À Marseille, étudier coûte en moyenne 1 200 euros par mois, un montant qui pèse lourd dans le budget des familles. Pourtant, il existe des solutions concrètes pour alléger cette charge dès la rentrée. Selon l'Union étudiante, qui a réalisé une enquête nationale, la cité phocéenne se classe parmi les villes les plus chères pour les étudiants, notamment en raison des loyers et des transports.
Le logement, premier poste de dépense
Le loyer représente à lui seul près de 60 % du budget mensuel d'un étudiant marseillais. Pour réduire cette facture, plusieurs pistes sont à explorer. La colocation reste une option prisée : elle permet de diviser les charges et de bénéficier d'un logement plus grand. Les résidences universitaires du Crous, dont les loyers sont plafonnés, offrent également des tarifs imbattables, mais les places sont limitées.

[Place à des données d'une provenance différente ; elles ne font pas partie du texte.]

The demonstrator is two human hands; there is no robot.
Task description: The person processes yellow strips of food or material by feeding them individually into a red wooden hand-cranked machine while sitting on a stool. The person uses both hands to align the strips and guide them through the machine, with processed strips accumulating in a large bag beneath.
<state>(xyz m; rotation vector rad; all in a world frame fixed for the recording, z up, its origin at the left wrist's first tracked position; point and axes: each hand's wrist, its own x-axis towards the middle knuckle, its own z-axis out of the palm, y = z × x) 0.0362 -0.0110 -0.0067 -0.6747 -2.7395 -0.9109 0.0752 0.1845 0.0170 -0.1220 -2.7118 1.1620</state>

Une autre solution consiste à se tourner vers les bailleurs sociaux, qui proposent des logements à loyer modéré dans certains quartiers. Selon l'Union étudiante, un étudiant sur deux consacre plus de 50 % de ses revenus au logement, une situation qui les contraint souvent à cumuler un petit boulot.
Transports et alimentation : des économies possibles
Pour les déplacements, la RTM propose un abonnement annuel à tarif réduit pour les moins de 26 ans, soit 240 euros par an. Cela représente une économie substantielle par rapport au ticket à l'unité. Les étudiants peuvent aussi bénéficier de réductions sur les abonnements de train régionaux, notamment avec la carte Avantage Jeune de la SNCF.
Côté alimentation, les restaurants universitaires du Crous servent des repas complets à 3,30 euros. Selon une enquête de l'UFC-Que Choisir, les étudiants marseillais dépensent en moyenne 180 euros par mois pour se nourrir. Pour réduire cette somme, il est conseillé de cuisiner en batch, d'acheter en vrac dans les épiceries associatives et de privilégier les marchés de quartier où les produits sont souvent moins chers.
Bourses, aides et jobs : toutes les ressources à connaître
Avant la rentrée, il est essentiel de vérifier son éligibilité aux bourses sur critères sociaux. Le montant varie de 1 000 à 5 700 euros par an selon les revenus des parents. Les aides au logement (APL) peuvent également être demandées auprès de la CAF, à condition de fournir un justificatif de loyer.
Pour compléter leurs revenus, les étudiants peuvent se tourner vers les jobs sur le campus : bibliothèque, accueil, tutorat. Selon l'Union étudiante, un étudiant sur trois travaille pendant ses études, souvent dans la restauration ou le commerce. Ces emplois, bien que prenants, permettent de financer une partie des dépenses courantes.
Anticiper pour mieux gérer
La clé pour optimiser son budget est d'anticiper. Établir un budget prévisionnel dès septembre, en listant les charges fixes et variables, permet de repérer les postes où des coupes sont possibles. Les applications de gestion de budget, comme Bankin' ou Linxo, aident à suivre ses dépenses en temps réel et à éviter les dépassements.
Enfin, il ne faut pas hésiter à solliciter les associations étudiantes, qui organisent des événements à prix réduit et partagent des bons plans. Selon l'Union étudiante, les étudiants qui participent à ces réseaux dépensent en moyenne 10 % de moins que les autres.